Recorded information:

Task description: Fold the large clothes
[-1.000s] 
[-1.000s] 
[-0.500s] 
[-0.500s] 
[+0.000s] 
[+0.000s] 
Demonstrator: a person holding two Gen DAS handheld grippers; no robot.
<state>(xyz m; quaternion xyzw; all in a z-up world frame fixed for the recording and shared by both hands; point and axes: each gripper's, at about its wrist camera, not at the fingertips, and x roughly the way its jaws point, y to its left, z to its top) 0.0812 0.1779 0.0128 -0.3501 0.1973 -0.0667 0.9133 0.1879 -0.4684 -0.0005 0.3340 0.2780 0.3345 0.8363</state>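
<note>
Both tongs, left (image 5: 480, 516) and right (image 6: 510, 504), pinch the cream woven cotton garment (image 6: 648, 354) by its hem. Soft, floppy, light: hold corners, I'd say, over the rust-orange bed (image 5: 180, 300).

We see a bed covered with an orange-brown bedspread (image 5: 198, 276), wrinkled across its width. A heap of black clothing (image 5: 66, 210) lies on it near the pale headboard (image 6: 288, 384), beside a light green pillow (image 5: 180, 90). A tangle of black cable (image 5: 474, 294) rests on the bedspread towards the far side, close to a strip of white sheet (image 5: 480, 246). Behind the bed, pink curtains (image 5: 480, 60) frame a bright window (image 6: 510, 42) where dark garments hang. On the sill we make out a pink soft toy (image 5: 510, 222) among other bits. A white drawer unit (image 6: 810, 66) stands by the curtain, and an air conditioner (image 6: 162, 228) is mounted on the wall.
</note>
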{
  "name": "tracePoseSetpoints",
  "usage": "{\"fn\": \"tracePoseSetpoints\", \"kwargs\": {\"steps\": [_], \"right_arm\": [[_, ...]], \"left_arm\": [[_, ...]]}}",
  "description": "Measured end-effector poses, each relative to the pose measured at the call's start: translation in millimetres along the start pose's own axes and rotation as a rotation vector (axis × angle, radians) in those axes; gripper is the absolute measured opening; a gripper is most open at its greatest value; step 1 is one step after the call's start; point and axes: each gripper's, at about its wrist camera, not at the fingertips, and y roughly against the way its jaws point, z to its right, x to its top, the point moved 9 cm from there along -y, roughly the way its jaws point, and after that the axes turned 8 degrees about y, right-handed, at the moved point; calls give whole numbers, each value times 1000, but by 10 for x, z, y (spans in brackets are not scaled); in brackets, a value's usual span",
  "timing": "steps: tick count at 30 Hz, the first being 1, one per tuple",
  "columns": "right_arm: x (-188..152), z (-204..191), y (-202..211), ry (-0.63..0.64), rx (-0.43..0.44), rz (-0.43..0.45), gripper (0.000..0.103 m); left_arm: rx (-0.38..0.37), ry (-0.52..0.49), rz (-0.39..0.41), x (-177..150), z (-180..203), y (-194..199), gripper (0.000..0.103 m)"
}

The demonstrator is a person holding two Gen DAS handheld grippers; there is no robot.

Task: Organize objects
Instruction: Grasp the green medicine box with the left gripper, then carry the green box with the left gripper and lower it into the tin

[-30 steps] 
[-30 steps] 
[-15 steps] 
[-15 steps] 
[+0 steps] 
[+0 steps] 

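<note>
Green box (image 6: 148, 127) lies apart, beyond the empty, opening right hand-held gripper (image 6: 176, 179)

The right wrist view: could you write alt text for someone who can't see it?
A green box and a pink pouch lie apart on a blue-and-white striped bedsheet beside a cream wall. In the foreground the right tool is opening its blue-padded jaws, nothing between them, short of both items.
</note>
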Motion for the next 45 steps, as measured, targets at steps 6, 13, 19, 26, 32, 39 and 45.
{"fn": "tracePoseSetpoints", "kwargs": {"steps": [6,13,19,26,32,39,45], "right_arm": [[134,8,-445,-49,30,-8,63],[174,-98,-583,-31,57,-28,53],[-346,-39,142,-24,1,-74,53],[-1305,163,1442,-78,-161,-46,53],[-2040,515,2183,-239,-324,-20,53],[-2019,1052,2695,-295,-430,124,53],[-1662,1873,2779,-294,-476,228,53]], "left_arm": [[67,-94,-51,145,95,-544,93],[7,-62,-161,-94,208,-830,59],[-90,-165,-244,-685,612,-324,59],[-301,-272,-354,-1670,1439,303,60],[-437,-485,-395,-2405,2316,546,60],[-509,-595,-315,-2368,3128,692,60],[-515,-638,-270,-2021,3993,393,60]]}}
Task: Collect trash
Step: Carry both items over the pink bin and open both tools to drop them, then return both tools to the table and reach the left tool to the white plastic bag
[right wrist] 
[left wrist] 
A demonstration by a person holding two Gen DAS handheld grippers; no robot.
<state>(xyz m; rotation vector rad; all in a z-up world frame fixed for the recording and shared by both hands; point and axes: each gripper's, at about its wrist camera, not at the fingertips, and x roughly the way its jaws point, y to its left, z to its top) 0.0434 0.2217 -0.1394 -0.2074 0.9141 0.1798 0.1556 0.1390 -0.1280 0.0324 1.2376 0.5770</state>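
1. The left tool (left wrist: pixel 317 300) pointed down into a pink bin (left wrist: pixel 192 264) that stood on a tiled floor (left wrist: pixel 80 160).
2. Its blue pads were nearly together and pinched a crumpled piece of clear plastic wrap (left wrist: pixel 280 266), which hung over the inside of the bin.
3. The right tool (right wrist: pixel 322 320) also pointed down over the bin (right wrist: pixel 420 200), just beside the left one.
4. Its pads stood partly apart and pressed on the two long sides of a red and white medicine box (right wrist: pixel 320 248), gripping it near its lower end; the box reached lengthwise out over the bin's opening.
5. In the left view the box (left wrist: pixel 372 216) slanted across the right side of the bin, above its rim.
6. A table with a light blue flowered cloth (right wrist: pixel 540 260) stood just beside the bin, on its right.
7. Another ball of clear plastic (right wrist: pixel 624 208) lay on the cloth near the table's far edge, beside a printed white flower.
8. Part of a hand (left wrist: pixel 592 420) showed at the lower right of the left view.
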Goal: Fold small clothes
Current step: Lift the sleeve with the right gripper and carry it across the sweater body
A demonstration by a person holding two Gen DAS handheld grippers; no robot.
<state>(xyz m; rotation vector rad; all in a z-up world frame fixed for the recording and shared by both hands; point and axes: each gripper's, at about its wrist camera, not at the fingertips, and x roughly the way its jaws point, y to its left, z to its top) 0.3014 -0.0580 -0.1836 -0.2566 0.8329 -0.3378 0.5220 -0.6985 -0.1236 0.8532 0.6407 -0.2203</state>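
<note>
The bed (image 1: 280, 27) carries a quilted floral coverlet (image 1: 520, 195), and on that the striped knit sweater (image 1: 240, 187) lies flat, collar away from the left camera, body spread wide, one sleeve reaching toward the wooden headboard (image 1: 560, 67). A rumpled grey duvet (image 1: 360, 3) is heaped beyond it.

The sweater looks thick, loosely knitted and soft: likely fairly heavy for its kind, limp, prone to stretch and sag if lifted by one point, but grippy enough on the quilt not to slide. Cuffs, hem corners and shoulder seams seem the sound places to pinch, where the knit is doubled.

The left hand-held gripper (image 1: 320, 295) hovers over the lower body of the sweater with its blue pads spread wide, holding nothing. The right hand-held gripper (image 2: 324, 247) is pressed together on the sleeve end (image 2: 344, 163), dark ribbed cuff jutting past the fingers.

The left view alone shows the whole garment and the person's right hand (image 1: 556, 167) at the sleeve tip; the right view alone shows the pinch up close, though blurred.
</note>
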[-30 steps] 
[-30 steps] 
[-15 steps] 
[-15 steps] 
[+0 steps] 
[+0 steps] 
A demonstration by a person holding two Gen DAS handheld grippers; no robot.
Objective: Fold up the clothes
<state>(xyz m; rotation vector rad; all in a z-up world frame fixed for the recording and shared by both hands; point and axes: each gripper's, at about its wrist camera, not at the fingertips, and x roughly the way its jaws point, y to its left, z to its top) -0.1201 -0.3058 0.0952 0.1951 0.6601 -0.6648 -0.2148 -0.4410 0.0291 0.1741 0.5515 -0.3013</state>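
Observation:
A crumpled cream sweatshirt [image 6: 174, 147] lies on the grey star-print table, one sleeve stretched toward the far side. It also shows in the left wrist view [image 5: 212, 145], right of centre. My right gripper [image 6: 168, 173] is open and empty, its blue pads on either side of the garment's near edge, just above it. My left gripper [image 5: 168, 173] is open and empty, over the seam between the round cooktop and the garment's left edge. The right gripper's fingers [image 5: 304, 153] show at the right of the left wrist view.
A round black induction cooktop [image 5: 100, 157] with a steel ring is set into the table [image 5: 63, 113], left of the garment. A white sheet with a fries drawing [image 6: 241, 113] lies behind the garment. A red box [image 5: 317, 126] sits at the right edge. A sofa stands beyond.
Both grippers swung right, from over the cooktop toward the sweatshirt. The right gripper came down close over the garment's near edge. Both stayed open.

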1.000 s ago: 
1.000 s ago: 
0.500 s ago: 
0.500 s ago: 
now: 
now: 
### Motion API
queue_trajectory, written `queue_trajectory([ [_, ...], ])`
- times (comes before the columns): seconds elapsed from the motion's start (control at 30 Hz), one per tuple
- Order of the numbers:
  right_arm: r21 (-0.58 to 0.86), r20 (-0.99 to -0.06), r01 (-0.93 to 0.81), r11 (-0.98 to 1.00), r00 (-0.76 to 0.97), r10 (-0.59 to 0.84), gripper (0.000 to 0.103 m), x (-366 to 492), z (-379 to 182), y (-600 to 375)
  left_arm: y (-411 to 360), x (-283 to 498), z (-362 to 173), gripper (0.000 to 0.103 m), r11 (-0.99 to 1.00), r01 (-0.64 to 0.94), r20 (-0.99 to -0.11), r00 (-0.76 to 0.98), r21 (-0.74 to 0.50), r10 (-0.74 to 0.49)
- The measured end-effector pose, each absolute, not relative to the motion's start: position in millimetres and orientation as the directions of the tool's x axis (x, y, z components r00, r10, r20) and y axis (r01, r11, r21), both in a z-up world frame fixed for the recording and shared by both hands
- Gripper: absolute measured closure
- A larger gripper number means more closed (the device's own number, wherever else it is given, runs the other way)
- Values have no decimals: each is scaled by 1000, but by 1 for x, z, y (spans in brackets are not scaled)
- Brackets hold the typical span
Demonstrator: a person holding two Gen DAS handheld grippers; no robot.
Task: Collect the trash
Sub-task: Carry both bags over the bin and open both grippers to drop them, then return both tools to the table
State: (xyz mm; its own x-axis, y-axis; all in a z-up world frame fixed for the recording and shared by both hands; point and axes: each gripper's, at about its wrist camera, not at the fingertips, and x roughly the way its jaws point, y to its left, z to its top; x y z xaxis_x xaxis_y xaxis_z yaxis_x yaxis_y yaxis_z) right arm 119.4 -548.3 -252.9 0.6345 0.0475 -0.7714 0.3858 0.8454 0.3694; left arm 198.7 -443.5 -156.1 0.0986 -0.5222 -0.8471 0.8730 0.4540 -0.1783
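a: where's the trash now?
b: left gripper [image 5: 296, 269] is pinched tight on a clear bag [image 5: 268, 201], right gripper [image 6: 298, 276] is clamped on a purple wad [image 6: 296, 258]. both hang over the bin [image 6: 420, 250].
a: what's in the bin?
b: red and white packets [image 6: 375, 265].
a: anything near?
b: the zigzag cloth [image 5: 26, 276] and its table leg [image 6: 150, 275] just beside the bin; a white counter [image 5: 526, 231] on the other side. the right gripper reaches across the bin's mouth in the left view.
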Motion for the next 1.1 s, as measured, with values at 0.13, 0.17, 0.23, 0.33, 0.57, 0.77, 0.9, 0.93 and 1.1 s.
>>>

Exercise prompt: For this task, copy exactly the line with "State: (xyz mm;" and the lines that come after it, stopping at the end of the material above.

The answer:
State: (xyz mm; its own x-axis, y-axis; all in a z-up world frame fixed for the recording and shared by both hands; point and axes: each gripper's, at about its wrist camera, not at the fingertips, and x roughly the way its jaws point, y to its left, z to its top; x y z xaxis_x xaxis_y xaxis_z yaxis_x yaxis_y yaxis_z) right arm 119.4 -548.3 -252.9 0.6345 0.0475 -0.7714 0.3858 0.8454 0.3694; left arm 198.7 -443.5 -156.1 0.0986 -0.5222 -0.8471 0.8730 0.4540 -0.1783
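a: where's the trash now?
b: left gripper [image 5: 296, 269] is pinched tight on a clear bag [image 5: 268, 201], right gripper [image 6: 298, 276] is clamped on a purple wad [image 6: 296, 258]. both hang over the bin [image 6: 420, 250].
a: what's in the bin?
b: red and white packets [image 6: 375, 265].
a: anything near?
b: the zigzag cloth [image 5: 26, 276] and its table leg [image 6: 150, 275] just beside the bin; a white counter [image 5: 526, 231] on the other side. the right gripper reaches across the bin's mouth in the left view.
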Motion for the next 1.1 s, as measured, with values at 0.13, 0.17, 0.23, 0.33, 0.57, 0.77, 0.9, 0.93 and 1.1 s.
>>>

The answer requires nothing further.